Arora’s debut was the critically acclaimed Titli (written and directed by Kanu Behl, and co-produced by Dibakar Banerjee and Aditya Chopra) that premiered at the 2014 Cannes Film Festival. In the gritty drama, he played the titular character, aching to leave a toxic home environment that thrives on crime and negativity. His visceral portrayal of the ambitious youngster drew praise the world over.

To follow up, the actor is star of the upcoming Brahman Naman , an effort from renegade filmmaker Q (Qaushiq Mukherjee) that will digitally release on Netflix worldwide in a few days.

As he’s wont to do, Q yet again pushes boundaries with the raunchy comedy going as far as to show the sexually curious teenaged Naman experimenting with fish in a cringe-worthy scene.

But it wasn’t the explicit nature of the film that attracted Arora, just the fact that it was a genre he’d like to explore: comedy. “I might never do [a comedy] again,” he laughs. “I like how Q approached me and wanted to execute the project; why he was telling the story. He was simple and straightforward.”

The period film set in ’80s Bangalore chronicles three teenaged boys’ pursuit of sex and in particular, Naman’s depraved solutions. But despite Q’s earnest intentions for Brahman Naman , Arora says the film’s “an experiment gone wrong,” before quickly clarifying, “I’m not saying it’s a bad movie, it means we learnt.” And more prodding only yields, “It’s an experiment and that’s about it.” In fact Arora had no expectation of the racy film seeing the light of day. “I had no intention other than experiencing making this film. I didn’t think it would be pushed the way it’s being pushed and I didn’t really care when I was shooting it. I loved making it.”

The actor approaches every project the same way; giving little thought to how it will fare at the box-office. “I will play a guard, or a one-minute role, but I have to be satisfied that the artist sitting across from me is telling the story for the right reasons,” he says, explaining how he chooses his projects. And stardom doesn’t matter at all, “It’s fickle and I’ve seen many a sad soul go mad with it. It’s like chasing gold at the end of the rainbow and sometimes the rainbow disappears.”

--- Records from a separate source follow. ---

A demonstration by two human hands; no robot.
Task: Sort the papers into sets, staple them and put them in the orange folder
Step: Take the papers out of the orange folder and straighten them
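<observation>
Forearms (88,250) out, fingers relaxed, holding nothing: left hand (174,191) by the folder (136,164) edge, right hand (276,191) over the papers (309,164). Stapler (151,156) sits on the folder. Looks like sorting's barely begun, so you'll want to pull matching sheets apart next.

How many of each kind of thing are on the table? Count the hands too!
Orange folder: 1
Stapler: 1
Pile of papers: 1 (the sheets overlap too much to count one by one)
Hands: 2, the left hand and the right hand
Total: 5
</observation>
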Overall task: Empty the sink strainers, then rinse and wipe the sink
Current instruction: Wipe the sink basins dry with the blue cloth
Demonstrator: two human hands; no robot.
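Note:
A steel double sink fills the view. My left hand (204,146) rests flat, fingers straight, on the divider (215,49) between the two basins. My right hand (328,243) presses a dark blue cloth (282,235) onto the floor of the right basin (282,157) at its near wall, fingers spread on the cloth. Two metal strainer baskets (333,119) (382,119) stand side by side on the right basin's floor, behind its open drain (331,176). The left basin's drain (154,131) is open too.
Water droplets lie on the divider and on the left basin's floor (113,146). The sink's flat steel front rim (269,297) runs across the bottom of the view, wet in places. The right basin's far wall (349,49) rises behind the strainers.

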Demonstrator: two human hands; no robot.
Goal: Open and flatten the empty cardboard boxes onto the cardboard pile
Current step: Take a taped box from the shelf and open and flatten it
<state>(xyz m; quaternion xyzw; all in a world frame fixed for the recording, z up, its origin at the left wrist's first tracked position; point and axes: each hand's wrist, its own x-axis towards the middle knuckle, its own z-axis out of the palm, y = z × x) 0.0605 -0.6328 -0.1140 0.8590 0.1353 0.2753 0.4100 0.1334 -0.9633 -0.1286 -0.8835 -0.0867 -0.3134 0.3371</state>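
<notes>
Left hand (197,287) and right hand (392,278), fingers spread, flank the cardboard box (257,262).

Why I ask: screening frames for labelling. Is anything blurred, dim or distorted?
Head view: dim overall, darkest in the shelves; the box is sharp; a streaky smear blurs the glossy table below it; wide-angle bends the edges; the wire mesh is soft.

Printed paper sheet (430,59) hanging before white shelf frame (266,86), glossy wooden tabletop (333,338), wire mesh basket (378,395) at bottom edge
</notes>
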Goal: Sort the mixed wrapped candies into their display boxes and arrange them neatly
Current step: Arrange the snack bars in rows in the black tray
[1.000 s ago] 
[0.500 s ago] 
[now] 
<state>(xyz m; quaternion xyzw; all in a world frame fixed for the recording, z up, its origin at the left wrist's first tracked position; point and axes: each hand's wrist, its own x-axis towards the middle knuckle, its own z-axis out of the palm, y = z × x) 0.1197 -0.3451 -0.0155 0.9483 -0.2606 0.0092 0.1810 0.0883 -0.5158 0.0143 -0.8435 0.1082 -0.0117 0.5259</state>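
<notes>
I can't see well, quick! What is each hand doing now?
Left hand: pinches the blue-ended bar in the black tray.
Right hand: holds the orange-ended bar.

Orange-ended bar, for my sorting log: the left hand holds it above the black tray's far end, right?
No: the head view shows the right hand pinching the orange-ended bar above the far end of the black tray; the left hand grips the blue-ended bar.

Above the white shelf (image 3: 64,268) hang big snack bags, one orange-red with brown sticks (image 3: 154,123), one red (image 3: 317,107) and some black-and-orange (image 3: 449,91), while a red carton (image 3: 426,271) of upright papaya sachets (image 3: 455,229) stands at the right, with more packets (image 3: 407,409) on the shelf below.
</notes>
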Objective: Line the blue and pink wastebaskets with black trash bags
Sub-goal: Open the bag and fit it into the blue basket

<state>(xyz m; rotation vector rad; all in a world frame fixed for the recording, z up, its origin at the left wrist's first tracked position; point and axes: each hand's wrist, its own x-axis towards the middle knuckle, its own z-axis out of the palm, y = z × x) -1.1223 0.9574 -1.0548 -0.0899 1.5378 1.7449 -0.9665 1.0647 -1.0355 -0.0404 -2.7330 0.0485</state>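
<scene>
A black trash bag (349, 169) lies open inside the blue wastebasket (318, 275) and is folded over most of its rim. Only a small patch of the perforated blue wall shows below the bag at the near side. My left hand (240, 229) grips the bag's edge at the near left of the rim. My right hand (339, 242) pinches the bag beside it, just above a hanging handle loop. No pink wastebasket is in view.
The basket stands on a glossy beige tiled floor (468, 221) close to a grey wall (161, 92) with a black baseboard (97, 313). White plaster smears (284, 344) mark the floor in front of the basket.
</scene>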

Arora won’t make the effort, he’s very comfortable right now with what and who he is, thank you very much. “It’s exhausting thinking about what your perception of me is,” he sighs. “There’s a fine line between wanting to be loved and wanting to appease everyone.” And that is something he’s managed to handle “very well”.

By his own admission, he’s a bit of a nihilist today. “I don’t belong [in Mumbai],” he says, before likening himself to a polar bear who’s wandered into warmer climates and has gotten f***ked. “I have lots of fur and the camouflage is not going to work here.” In this city, filmmaking is a business, where unfortunately business is being handled by the artists, and the businessmen in turn feel like dabbling in the arts. “It happened to every project I’ve been apart of, it’s inevitable.” But Brahman Naman ’s digital distribution is good news for the industry where a theatrical release is the ultimate goal for a film.

And yet Mumbai is the perfect place to make films if only he wouldn’t have to hear people continuously declare that cinema is just for entertainment. He may agree that amusement and escape is an inevitable aspect of films, “But, I pity you if all you seek from cinema is entertainment,” he says. “It’s like flying to the moon, taking a sh*t and coming back.”

Hands full

After eight years of being in Mumbai, having his first film premiere at Cannes and the next at the 2016 Sundance Film Festival, Arora’s the only Indian actor to have his films compete at both these international festivals.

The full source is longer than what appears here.